In the U.S. women were allowed to enlist in the Marines, Navy, and Coast Guard to serve in the non combat roles left by the men. They were given equal pay and benefits of their male counterparts, and were considered veterans at the war’s end. Russia established  Women’s Battalions for a short time who fought in the Great War, but disbanded them before the war’s end. Individual women of many countries such as Dorothy Lawrence of England and Olga Krasilnikova of Russia fought in the Great War, some disguising themselves as men.    

Black friday Ada Wright

As the war progressed and women adapted to their new roles as providers, their advocacy for women’s rights increased. British suffragettes chained themselves to the Houses of Parliament and used violence. Their U.S. counterparts picketed the White House, questioning how this was a war for democracy, if there was no democracy at home. After the war, Britain allowed women who owned property and were thirty years or older to vote. Other countries such as Germany and United States also granted women the right to vote.

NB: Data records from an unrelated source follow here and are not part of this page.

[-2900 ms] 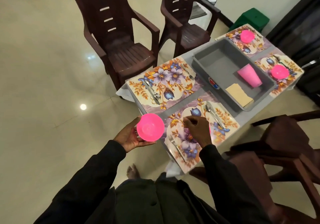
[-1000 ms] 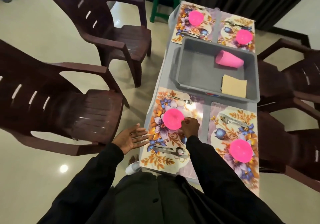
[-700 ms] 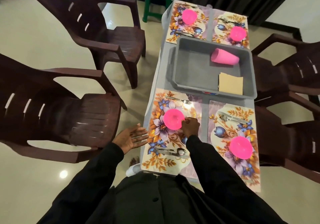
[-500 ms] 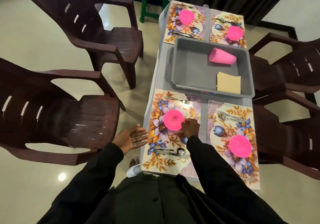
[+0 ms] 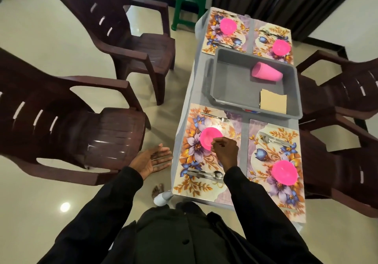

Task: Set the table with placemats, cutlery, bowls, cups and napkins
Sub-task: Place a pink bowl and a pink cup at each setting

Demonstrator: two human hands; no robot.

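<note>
Round glossy pink bowl (image 5: 209, 137), rim in right hand (image 5: 226, 151), on rectangular floral placemat (image 5: 194, 162)

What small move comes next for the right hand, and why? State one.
Probably let go of the round pink plastic bowl, which the right hand pinches by the rim. It already sits on the near-left floral placemat, while a pink plastic cup on its side and beige paper napkins wait in the grey plastic tub.
</note>
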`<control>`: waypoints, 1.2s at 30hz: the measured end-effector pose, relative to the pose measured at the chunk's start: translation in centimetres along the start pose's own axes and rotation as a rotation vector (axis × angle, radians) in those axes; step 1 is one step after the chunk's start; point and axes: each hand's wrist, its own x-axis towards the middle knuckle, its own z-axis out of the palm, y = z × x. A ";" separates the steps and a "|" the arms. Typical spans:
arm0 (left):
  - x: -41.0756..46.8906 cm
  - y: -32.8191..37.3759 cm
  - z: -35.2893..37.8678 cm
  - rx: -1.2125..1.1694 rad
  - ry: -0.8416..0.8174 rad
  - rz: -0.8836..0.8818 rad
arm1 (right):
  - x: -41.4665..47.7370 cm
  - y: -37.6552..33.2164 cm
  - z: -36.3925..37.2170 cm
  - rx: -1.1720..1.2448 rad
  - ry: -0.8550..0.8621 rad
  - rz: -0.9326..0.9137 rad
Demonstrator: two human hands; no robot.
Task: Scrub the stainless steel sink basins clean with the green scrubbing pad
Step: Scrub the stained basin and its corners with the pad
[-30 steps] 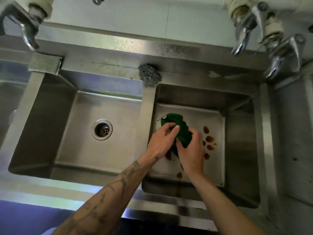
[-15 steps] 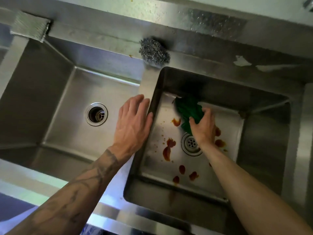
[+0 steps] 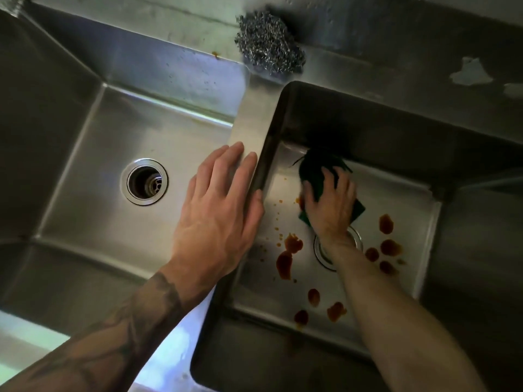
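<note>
Pad (image 3: pixel 314 176) lies on the floor of the right basin (image 3: pixel 396 154), near its back wall, under the right hand (image 3: pixel 329 205), which presses it down with fingers spread; the hand is blurred. Brown stains (image 3: pixel 285 256) dot the floor around the drain (image 3: pixel 325 256). The left hand (image 3: pixel 218 210) rests flat on the divider (image 3: pixel 252 128), fingers straight. Steel wool (image 3: pixel 268 46) sits on the back ledge.
</note>
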 end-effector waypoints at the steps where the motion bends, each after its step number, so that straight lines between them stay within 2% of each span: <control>1: 0.1 -0.1 0.1 0.002 0.006 0.001 | -0.7 -1.4 0.6 0.021 -0.010 -0.021; 4: 0.0 -0.1 0.2 -0.006 0.017 0.014 | -3.0 -1.7 1.3 -0.010 -0.140 -0.388; 5: -0.1 -0.2 0.2 -0.008 0.021 0.014 | -3.0 -0.7 0.9 -0.015 -0.151 -0.445; 6: -0.1 -0.2 0.2 -0.009 0.021 0.017 | -2.7 0.6 0.5 -0.026 -0.133 -0.417; 7: -0.1 -0.2 0.2 -0.011 0.020 0.024 | -2.4 1.8 0.1 -0.044 -0.086 -0.315; 9: 0.0 -0.2 0.3 -0.007 0.026 0.032 | -1.3 2.8 -0.5 -0.044 0.040 -0.032; 11: 0.1 -0.3 0.4 -0.003 0.038 0.036 | -0.3 1.3 -0.2 -0.010 0.120 0.145; 12: 0.1 -0.4 0.5 -0.004 0.042 0.038 | 0.1 0.0 0.2 0.007 0.127 0.178; 14: 0.1 -0.5 0.6 -0.009 0.041 0.042 | -0.1 -2.0 0.7 0.020 0.058 0.057; 17: 0.1 -0.7 0.5 -0.016 0.031 0.055 | -1.3 -0.9 0.5 0.022 -0.156 -0.376; 18: 0.1 -0.7 0.4 -0.015 0.033 0.054 | -1.1 0.5 0.1 0.029 -0.179 -0.420; 19: 0.1 -0.6 0.4 -0.018 0.035 0.052 | -0.7 1.7 -0.3 0.022 -0.163 -0.372; 22: 0.1 -0.3 0.6 -0.032 0.027 0.041 | 0.7 2.7 -0.9 0.014 0.034 0.024; 24: 0.2 -0.5 0.6 -0.032 0.023 0.039 | 0.9 0.1 0.0 0.035 0.087 0.123; 26: 0.2 -0.6 0.5 -0.032 0.018 0.039 | -0.2 -2.2 0.8 0.055 -0.019 -0.066; 28: 0.2 -0.6 0.5 -0.027 0.024 0.045 | -1.9 -2.3 1.1 0.041 -0.185 -0.404; 29: 0.1 -0.6 0.5 -0.030 0.021 0.043 | -2.3 -1.4 0.8 0.021 -0.226 -0.507; 30: 0.0 -0.6 0.4 -0.033 0.021 0.040 | -2.2 -0.2 0.5 0.006 -0.225 -0.515; 31: 0.0 -0.6 0.4 -0.038 0.022 0.042 | -1.8 1.1 0.2 -0.018 -0.182 -0.424; 34: 0.1 -0.5 0.6 -0.039 0.020 0.039 | 0.5 2.6 -0.3 -0.040 0.063 0.084; 36: 0.2 -0.6 0.7 -0.034 0.022 0.043 | 1.3 0.4 0.2 -0.046 0.152 0.265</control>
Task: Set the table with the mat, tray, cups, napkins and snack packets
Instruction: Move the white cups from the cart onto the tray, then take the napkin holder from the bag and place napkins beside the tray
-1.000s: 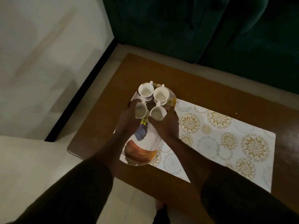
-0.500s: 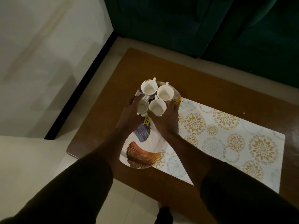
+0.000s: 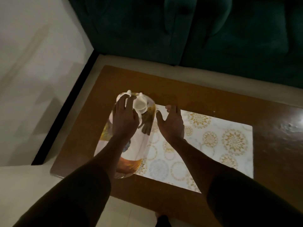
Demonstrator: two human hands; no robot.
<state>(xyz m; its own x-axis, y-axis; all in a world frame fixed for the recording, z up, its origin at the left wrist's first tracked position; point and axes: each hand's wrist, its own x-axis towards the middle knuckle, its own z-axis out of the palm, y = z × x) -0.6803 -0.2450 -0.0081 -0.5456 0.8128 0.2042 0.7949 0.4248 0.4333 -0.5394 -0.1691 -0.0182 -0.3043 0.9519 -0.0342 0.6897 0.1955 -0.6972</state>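
Note:
An oval tray with a feather pattern lies on the left end of the white and gold patterned mat. White cups stand at the tray's far end. One cup shows between the thumb and fingers of my left hand and looks tilted. A second cup peeks out under the fingertips, and the hand hides any others. My right hand hovers over the mat just right of the tray, fingers apart and holding nothing. No napkins or snack packets are in view.
The mat lies on a low brown wooden table. A dark green sofa stands behind the table's far edge. A white wall with a black skirting runs along the left. Pale floor tiles lie in front.
My right hand has let go of the near cup and moved right, off the tray and over the mat. My left hand has spread forward over the cups. The camera has moved closer.

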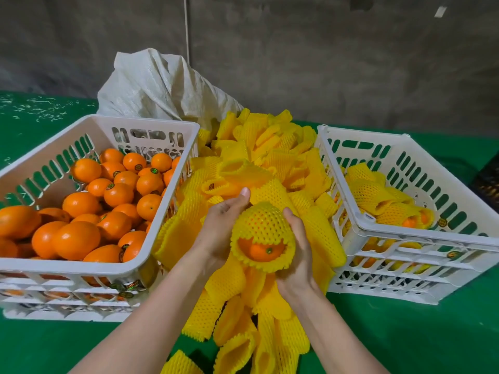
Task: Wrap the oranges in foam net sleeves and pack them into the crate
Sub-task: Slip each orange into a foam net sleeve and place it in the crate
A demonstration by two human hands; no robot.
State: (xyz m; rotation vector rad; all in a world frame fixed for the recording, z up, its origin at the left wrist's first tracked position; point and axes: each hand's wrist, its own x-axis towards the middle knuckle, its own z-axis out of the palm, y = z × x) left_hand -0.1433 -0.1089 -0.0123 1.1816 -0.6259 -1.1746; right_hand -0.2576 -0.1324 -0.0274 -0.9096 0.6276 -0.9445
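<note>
Both hands hold one orange (261, 250) inside a yellow foam net sleeve (260, 224) at the centre. The sleeve covers most of the fruit; its near end gapes and shows the peel. My left hand (221, 225) grips the sleeve's left side, and my right hand (295, 244) holds its right side. A white crate (167, 184) on the left is full of bare oranges (81, 211). Another white crate (405, 233) on the right holds several sleeved oranges (378, 201).
A heap of empty yellow foam sleeves (270, 157) fills the space between the crates and spills toward me. A white woven sack (159, 87) stands behind it. Everything rests on a green table (405, 333). A dark object (488, 182) sits at the far right edge.
</note>
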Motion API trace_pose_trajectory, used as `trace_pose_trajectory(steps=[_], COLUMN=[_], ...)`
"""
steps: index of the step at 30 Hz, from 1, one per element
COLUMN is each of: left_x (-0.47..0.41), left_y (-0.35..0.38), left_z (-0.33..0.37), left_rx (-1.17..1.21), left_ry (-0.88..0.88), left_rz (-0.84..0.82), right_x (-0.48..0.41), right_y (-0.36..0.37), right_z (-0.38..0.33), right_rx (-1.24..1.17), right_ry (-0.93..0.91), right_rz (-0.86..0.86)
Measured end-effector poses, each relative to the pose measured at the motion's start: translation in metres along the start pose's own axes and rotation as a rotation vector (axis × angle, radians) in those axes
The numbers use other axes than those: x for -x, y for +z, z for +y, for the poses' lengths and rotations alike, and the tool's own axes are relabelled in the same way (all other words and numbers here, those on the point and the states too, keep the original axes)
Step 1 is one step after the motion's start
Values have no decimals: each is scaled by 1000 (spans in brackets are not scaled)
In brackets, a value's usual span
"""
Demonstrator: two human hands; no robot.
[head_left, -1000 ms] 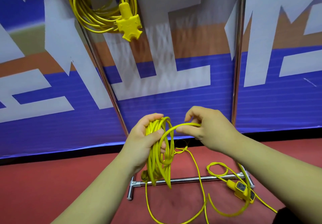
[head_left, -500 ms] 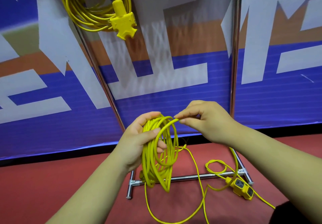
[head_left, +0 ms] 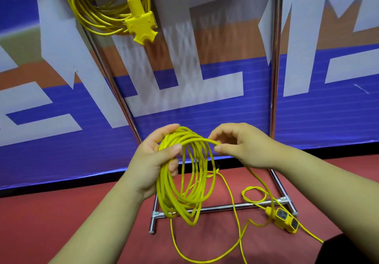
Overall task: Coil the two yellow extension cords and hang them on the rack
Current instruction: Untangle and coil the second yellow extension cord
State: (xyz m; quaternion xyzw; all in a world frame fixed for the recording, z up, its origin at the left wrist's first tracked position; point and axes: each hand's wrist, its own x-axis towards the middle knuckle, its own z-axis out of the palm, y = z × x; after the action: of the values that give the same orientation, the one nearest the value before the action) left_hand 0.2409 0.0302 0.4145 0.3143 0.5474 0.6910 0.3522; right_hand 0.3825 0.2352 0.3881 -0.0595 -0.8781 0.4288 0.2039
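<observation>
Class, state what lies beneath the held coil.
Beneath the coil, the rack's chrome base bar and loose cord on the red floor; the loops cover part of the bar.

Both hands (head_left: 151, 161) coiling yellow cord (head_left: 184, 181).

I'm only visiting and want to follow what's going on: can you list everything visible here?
Red floor: one, red, below.
Printed banner: one, blue, white, orange, along the back.
Shiny metal tube rack: one, silver, before the banner.
Coiled yellow extension cord with three-way socket head: one, yellow, hanging on the rack, upper left.
Partly coiled yellow extension cord: one, yellow, loops in left hand, rest trailing on floor.
Yellow socket block: one, yellow with dark outlets, on floor, lower right.
Hands: two, bare; left hand grips the coil, right hand pinches its top strand.
</observation>
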Motion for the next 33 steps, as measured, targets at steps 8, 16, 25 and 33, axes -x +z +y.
trace_pose_trajectory(steps=[8, 16, 25, 33], left_x=[1, 3, 1, -3], left_y=[-12, -8, -9, -20], left_z=[3, -2, 4, 5], left_rx=[-5, -10, 37, 106], left_ry=[-69, -114, -50, 29], left_rz=[-42, -123, -141, 4], right_x=[-3, -7, -9, -1], right_y=[-2, 9, 18, 13], right_z=[7, -3, 14, 16], right_rx=[2, 87, -38, -60], right_ry=[76, -16, 126, 183], right_rz=[137, 180, 155, 91])
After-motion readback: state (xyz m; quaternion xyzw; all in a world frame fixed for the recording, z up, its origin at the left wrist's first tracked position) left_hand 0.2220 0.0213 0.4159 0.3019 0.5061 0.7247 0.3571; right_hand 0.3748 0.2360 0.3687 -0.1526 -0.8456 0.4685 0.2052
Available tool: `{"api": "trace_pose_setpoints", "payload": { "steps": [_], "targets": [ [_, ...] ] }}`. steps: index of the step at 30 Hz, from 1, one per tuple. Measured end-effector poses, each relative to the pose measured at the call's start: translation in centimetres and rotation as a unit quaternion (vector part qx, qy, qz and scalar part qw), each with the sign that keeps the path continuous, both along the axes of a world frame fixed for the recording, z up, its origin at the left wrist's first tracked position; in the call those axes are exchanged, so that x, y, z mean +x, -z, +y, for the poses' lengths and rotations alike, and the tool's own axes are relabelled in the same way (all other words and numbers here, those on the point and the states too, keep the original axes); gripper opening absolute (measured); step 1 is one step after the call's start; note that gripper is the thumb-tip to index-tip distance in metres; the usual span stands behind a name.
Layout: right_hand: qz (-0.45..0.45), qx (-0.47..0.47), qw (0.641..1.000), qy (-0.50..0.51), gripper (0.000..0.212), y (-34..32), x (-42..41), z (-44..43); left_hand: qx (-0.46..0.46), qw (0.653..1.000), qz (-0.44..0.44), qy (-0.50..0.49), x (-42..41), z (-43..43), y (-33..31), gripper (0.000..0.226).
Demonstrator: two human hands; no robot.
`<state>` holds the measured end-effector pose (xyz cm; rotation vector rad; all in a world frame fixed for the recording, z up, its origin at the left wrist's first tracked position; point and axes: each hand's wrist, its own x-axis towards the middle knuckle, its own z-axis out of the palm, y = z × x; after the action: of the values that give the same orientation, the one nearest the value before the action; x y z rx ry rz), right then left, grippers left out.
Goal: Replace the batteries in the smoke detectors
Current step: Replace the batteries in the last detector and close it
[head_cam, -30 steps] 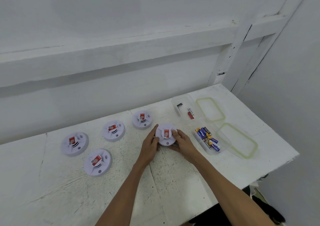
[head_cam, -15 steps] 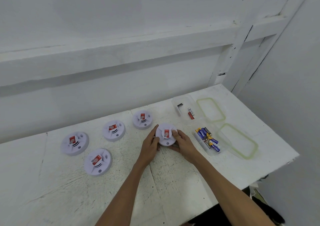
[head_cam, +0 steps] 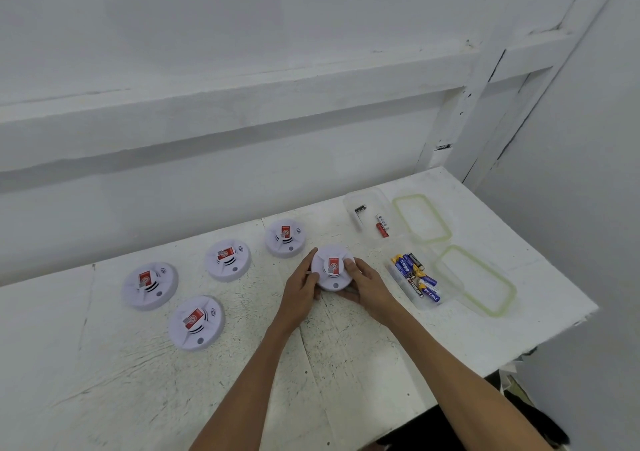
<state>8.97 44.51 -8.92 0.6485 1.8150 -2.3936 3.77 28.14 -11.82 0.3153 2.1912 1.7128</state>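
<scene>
A round white smoke detector [head_cam: 331,268] with a red label sits on the white table between both hands. My left hand [head_cam: 300,286] grips its left edge and my right hand [head_cam: 365,286] grips its right edge, thumb on top. Several more detectors lie to the left: one at the back [head_cam: 285,237], one further left [head_cam: 227,260], one at the far left [head_cam: 149,286] and one nearer me [head_cam: 196,322]. A clear tub [head_cam: 420,282] to the right holds several blue and yellow batteries. Another clear tub [head_cam: 372,218] behind it holds two batteries.
Two green-rimmed lids lie right of the tubs, one at the back [head_cam: 421,218] and one nearer [head_cam: 476,279]. The table's right edge [head_cam: 554,333] drops off close to them. A white wall with a ledge runs behind the table.
Both hands keep their grip on the detector; it appears very slightly lifted or turned, with almost no other movement.
</scene>
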Motion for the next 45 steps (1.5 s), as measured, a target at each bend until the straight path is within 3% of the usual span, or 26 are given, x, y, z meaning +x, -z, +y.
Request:
{"api": "trace_pose_setpoints", "payload": {
  "steps": [45],
  "targets": [
    [-0.002, -0.003, 1.000, 0.004, 0.026, 0.06, 0.06, -0.01, -0.004, 1.000, -0.002, -0.010, -0.16, 0.10, 0.63, 0.048]
  ]
}}
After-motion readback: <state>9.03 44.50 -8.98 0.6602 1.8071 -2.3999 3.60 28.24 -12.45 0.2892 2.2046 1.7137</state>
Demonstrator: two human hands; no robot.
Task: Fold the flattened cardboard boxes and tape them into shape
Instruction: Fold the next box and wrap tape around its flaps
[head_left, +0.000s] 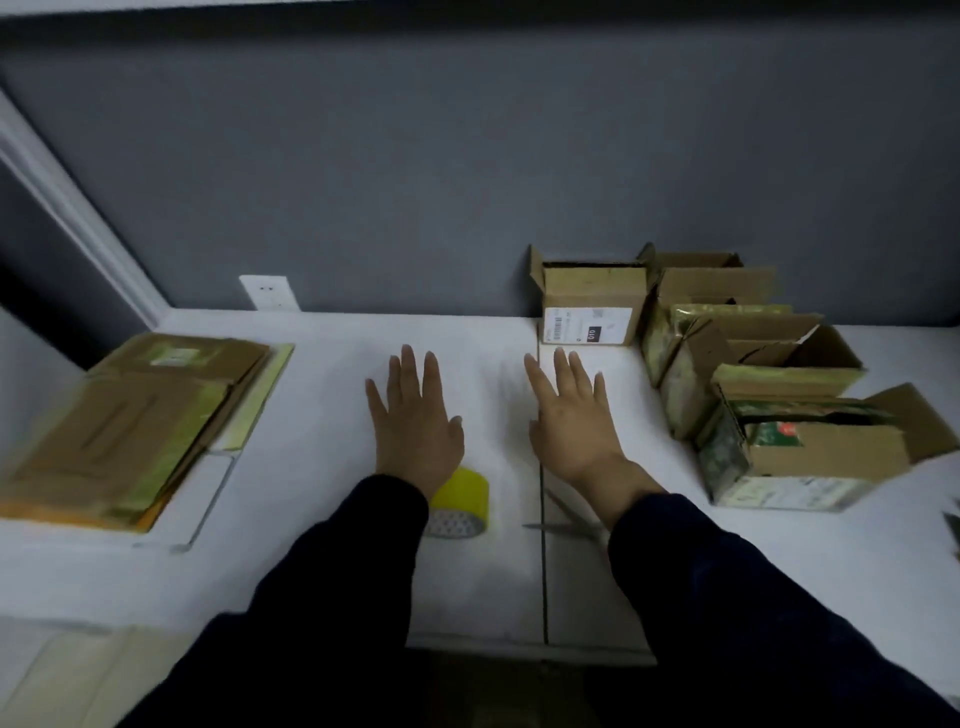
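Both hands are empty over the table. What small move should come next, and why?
Probably the left hand should reach to the stack of flattened boxes at the left and take the top one. Both it and the right hand are open and empty, and the yellow tape roll lies ready by the left wrist.

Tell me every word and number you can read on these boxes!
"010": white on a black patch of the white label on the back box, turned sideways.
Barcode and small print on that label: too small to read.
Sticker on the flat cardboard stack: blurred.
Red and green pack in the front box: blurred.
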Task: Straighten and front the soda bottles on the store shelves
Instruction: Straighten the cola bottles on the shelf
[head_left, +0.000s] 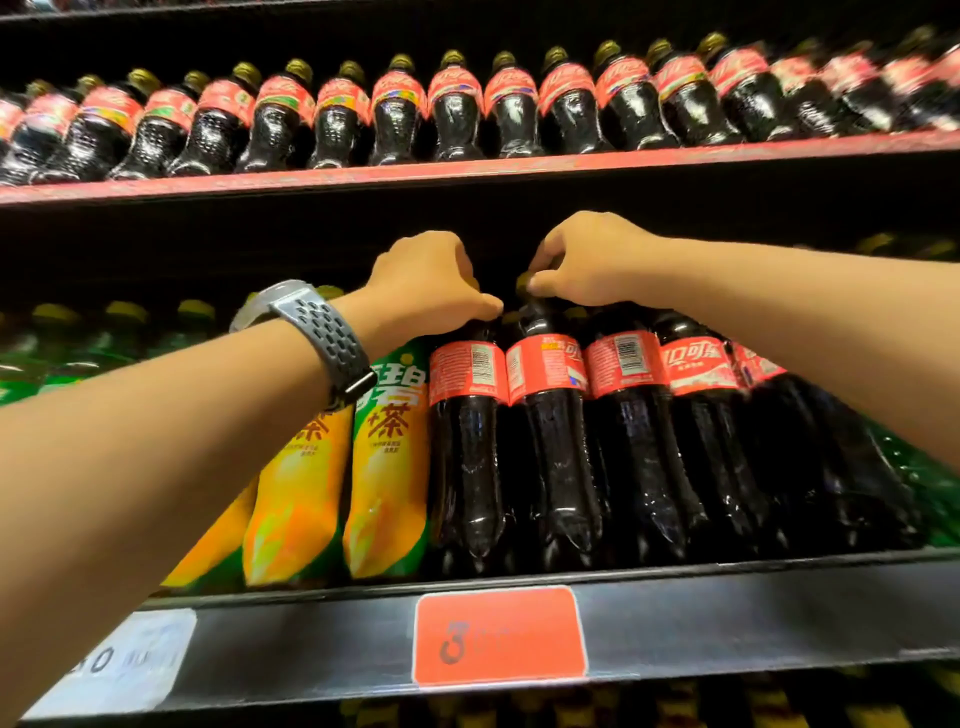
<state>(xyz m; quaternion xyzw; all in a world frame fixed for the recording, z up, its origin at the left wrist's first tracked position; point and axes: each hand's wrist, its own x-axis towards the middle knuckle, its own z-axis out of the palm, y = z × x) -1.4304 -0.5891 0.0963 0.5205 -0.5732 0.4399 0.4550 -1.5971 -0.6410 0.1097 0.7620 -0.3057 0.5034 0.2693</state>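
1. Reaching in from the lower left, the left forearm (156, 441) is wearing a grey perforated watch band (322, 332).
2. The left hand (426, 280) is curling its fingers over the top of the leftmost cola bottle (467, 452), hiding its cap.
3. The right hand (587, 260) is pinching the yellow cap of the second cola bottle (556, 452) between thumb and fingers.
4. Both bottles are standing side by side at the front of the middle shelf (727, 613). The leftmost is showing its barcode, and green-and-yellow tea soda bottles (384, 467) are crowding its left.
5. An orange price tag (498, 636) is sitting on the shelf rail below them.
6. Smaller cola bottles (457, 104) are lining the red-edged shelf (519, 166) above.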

However, this victory did not guarantee job security. As the men returned home from the war, they expected the women to return home. Their jobs being taken, some women returned home to care for their children and others fought to keep the jobs they had taken during the war.

By Suzanne Tetteh



Further Reading

Francis, Sandra. Review of The First, the Few, the Forgotten: Navy and Marine Corps Women

in World War I, edited by Jean Ebbert and Marie-Beth Hall.  Armed Forces & Society 29, no. 3 (Spring 2003): 470-473. Accessed December 3, 2017. EBSCOhost.

Gavin, Lettie. American Women in World War I : They Also Served. Niwot, Colorado: University

Press of Colorado, 1997. Accessed December 3, 2017. EBSCOhost.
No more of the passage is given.